We’re all familiar with emergencies.  The water pipe that breaks and floods the house…

…the car brakes that fail, sending you sailing through the intersection right under a red light…

…the flames erupting from the skillet on the stove, burning oil popping onto wood cabinets and kitchen curtains…

…the category four hurricane bearing down on your coastal home…

…the tight chest pains making you collapse onto the snow bank you’ve been shoveling…

…all of them…dangerous situations requiring immediate remedial action.

It used to be called emergency contraception for a good reason.  It implied that thoughtful, careful people were going about their lives, following prudent actions, taking care to avoid emergencies…when all of a sudden…an emergency happened…totally out of the blue…unexpected…unanticipated…and outside of our control.

Emergency contraception?  Where is the emergency?

The campaign to provide emergency contraception over the counter to all women, and the girls who would one day be women, belies the very essence of its name.  The Morning After…in the light of day, with both feet on the ground, when it comes to mind that we had an emergency last night…there’s a better remedy for this type of emergency than taking a little pill

The remedy for the morning after is engaging the brain on the night before.  Yet, the biggest fans of emergency contraception are those who oppose abstinence education, who reject the idea that children should learn sex is best inside marriage.

Repackaging “the morning after pill” as emergency contraception is a public relations game of the first order.  Sheila, the director of a pregnancy clinic, attests to this.  As the media blitz first put emergency contraception on the front page, calls to her clinic skyrocketed…calls from men.  Over three-fourths of the questions for Sheila about using the “emergency” pill came from men.

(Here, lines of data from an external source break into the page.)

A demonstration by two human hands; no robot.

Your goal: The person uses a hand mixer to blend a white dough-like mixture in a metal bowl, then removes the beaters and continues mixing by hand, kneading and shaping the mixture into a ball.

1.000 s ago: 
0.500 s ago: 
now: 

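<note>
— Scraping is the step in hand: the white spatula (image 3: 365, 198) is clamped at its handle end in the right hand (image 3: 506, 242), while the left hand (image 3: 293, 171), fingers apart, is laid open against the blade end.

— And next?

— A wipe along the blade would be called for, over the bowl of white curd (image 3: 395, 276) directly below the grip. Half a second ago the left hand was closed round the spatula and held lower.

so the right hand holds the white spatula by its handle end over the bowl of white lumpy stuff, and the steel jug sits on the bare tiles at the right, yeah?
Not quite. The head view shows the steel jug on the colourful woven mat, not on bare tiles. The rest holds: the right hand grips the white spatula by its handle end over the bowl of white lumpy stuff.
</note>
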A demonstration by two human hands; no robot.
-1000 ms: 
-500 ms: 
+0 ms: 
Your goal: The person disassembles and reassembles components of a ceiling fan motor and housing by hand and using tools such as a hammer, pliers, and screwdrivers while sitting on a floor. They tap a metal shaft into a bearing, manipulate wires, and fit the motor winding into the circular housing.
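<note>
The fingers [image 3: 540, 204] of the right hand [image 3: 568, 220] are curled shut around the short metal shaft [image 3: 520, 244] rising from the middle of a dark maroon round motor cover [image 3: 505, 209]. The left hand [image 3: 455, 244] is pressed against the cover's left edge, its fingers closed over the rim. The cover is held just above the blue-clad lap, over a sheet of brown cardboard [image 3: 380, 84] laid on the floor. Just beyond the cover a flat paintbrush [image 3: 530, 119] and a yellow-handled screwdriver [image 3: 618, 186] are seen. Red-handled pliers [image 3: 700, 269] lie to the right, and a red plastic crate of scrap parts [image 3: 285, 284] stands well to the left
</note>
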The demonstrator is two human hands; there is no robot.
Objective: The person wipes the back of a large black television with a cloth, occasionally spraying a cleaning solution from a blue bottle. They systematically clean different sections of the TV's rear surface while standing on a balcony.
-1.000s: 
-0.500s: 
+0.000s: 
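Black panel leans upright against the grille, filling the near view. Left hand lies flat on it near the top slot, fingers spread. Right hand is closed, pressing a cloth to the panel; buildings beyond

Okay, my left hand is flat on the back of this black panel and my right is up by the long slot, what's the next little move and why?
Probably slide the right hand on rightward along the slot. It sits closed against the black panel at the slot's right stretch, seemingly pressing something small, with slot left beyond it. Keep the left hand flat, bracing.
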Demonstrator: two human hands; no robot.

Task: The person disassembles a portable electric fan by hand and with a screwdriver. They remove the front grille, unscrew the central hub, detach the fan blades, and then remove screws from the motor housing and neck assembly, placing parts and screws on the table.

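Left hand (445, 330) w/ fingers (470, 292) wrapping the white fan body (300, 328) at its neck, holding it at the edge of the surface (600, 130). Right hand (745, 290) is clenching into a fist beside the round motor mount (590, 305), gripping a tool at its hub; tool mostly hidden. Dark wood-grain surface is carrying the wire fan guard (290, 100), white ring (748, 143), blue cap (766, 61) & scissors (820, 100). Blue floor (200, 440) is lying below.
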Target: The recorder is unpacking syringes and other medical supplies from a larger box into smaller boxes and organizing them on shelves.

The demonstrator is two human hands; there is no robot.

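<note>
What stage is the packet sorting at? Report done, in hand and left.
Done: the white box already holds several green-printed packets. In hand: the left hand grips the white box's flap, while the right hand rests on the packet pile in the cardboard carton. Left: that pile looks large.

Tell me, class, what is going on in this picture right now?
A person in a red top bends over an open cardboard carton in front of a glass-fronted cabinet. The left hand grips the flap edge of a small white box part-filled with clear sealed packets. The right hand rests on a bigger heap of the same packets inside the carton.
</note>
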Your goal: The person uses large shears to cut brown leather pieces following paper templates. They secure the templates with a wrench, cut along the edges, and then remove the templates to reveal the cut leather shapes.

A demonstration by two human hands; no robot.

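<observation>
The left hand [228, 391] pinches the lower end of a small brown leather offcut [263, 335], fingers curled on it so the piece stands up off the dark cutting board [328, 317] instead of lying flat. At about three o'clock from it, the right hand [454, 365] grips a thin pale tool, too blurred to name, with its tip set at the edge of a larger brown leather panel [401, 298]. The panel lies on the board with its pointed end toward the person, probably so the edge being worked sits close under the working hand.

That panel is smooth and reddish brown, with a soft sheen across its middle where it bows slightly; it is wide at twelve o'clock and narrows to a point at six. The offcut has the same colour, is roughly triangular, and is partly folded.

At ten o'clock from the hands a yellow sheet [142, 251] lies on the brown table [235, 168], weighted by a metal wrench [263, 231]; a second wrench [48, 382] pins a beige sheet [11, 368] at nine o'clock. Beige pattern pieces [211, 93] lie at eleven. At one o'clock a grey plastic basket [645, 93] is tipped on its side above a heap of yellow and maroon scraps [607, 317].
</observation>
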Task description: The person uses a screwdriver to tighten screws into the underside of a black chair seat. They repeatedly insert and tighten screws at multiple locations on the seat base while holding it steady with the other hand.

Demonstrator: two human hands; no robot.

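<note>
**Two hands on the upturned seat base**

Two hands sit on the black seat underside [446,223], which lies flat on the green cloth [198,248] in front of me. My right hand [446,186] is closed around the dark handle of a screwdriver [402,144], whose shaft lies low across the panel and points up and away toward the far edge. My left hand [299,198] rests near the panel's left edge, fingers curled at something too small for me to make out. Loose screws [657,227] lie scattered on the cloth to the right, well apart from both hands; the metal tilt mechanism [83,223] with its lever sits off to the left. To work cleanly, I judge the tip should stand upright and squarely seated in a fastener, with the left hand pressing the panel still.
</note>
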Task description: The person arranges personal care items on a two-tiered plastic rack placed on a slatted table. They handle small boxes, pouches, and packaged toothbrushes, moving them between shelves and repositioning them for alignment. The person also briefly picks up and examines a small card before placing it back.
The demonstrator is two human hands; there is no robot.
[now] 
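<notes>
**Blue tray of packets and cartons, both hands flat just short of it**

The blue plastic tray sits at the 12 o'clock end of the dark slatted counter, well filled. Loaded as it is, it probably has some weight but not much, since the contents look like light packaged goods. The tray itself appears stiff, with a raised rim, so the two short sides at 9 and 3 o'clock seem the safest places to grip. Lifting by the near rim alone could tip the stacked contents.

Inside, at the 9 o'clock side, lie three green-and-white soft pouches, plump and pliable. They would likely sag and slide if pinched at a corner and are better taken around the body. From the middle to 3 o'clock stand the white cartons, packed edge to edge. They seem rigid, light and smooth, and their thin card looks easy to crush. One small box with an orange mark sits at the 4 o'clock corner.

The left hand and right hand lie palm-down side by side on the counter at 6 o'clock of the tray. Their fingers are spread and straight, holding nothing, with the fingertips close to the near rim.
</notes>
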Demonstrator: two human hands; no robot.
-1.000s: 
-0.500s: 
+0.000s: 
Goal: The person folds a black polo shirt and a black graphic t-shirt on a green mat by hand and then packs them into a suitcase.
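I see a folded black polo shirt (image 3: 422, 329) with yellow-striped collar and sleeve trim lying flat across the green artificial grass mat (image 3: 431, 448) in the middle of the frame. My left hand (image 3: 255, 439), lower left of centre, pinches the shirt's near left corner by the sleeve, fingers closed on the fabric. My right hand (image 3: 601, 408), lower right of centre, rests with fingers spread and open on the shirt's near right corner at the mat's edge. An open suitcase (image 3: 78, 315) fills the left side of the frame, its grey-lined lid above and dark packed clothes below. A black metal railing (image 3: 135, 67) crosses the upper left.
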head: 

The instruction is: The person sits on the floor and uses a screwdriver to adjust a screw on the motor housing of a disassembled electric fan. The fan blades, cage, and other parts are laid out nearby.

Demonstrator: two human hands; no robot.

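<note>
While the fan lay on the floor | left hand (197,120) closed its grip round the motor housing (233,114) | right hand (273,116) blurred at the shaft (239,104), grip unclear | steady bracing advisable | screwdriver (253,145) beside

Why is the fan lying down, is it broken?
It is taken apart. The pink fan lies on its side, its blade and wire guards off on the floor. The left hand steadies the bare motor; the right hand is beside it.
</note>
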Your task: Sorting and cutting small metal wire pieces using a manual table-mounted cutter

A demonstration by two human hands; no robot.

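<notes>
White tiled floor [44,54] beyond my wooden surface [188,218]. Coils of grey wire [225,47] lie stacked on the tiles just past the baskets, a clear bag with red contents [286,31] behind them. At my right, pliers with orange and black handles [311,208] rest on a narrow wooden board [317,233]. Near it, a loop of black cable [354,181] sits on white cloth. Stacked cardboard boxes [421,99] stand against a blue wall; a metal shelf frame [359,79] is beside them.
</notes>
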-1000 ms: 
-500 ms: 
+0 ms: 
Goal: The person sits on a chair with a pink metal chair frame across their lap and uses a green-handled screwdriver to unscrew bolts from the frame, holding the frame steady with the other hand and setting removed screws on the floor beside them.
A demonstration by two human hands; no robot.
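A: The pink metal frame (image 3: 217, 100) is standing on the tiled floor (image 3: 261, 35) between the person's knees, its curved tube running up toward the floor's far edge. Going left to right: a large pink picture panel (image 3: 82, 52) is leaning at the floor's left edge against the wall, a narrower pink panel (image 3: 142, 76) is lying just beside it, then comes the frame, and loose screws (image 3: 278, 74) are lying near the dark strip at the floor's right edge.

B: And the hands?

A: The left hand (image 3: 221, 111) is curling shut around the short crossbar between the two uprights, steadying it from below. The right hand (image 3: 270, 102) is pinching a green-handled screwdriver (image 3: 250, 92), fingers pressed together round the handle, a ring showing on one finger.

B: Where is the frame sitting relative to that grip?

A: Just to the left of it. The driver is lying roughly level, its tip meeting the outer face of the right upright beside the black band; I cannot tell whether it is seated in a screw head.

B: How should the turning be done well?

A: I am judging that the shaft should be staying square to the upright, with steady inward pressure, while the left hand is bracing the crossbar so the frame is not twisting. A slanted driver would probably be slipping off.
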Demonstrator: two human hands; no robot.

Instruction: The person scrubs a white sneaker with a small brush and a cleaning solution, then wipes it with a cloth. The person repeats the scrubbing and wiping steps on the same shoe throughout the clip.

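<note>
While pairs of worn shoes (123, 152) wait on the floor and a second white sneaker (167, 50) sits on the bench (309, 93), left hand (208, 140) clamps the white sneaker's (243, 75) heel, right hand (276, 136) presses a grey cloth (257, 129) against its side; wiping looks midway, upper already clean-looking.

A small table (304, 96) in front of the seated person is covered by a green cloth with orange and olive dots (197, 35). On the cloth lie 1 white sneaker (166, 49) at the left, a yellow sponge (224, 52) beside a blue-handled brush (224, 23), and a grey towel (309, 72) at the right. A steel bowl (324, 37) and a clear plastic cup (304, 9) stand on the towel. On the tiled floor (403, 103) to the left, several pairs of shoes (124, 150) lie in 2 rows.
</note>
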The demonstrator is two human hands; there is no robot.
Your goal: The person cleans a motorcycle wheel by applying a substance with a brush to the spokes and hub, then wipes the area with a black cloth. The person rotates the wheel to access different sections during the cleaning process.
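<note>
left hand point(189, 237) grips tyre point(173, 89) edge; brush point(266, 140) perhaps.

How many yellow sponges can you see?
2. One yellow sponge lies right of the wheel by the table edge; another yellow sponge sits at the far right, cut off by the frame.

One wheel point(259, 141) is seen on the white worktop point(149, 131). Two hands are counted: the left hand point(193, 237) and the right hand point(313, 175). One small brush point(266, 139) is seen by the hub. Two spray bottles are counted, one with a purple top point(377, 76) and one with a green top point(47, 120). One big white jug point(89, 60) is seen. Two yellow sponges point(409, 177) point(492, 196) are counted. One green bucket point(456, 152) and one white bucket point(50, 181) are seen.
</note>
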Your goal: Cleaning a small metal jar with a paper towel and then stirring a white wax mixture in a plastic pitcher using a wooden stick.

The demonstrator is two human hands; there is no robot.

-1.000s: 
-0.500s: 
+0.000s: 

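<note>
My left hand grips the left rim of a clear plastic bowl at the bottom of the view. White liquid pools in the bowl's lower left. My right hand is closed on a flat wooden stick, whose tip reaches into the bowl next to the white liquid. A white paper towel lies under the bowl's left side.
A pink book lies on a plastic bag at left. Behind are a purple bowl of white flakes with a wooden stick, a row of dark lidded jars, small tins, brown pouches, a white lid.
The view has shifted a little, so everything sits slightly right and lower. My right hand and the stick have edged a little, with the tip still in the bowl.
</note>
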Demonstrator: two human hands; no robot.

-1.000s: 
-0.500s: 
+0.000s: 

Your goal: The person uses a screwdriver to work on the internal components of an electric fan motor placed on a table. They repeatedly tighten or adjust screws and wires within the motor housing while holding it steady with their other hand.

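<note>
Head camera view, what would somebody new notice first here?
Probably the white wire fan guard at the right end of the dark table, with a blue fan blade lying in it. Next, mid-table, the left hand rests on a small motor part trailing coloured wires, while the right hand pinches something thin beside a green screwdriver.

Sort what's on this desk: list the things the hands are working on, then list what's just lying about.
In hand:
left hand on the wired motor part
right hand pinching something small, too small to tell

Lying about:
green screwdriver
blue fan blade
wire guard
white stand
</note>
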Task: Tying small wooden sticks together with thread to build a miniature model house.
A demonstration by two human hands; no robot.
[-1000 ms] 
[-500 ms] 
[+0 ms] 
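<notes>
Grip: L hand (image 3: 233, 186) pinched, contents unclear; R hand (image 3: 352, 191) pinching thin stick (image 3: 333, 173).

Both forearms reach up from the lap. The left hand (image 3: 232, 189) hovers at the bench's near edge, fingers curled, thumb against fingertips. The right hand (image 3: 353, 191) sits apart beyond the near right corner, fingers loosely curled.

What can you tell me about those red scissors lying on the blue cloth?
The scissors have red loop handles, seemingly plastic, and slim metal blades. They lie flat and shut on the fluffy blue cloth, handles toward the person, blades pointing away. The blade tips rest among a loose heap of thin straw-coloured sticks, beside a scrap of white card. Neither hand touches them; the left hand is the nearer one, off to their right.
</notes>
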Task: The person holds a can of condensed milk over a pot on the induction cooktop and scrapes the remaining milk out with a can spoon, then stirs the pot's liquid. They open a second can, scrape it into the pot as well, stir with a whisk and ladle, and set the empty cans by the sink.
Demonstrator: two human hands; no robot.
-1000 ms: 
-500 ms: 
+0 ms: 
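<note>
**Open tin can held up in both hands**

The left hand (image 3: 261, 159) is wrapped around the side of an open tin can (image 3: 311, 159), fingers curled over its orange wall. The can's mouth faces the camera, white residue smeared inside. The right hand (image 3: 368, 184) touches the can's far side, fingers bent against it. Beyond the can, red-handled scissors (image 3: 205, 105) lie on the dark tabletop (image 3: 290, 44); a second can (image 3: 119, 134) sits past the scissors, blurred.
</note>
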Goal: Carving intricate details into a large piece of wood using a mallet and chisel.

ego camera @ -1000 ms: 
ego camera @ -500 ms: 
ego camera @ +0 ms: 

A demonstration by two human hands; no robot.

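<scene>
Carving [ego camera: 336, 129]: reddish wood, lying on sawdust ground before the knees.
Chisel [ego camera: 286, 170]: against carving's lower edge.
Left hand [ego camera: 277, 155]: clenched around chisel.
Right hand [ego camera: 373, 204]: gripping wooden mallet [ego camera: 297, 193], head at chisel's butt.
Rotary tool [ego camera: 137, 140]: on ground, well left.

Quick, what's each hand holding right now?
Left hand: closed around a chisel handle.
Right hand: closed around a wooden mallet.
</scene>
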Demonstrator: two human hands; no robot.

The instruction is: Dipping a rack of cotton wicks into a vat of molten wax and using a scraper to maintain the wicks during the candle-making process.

Like professional hucksters, proponents for over-the-counter access to emergency contraception point to the married woman whose birth control failed.  They point to rape victims.  Yet for these emergencies, we can create effective access to emergency contraception.  It doesn’t require putting this pill in easy reach of teen girls.

Truth is, if you think you might be planning to have an emergency, there’s a better way.  Plan to not have an emergency.  Plan sex for the right time and with the right person.  The Centers for Disease Control says the healthiest time for sex should be in a lifelong, monogamous, faithful relationship.  Mom and dad call it marriage.

Plan B, for emergencies, works best when we know what a real emergency is.  And anyone who wants to give us a plan for emergencies owes us the best plan of all…a plan for avoiding them.  Plan A.  Abstinence until marriage.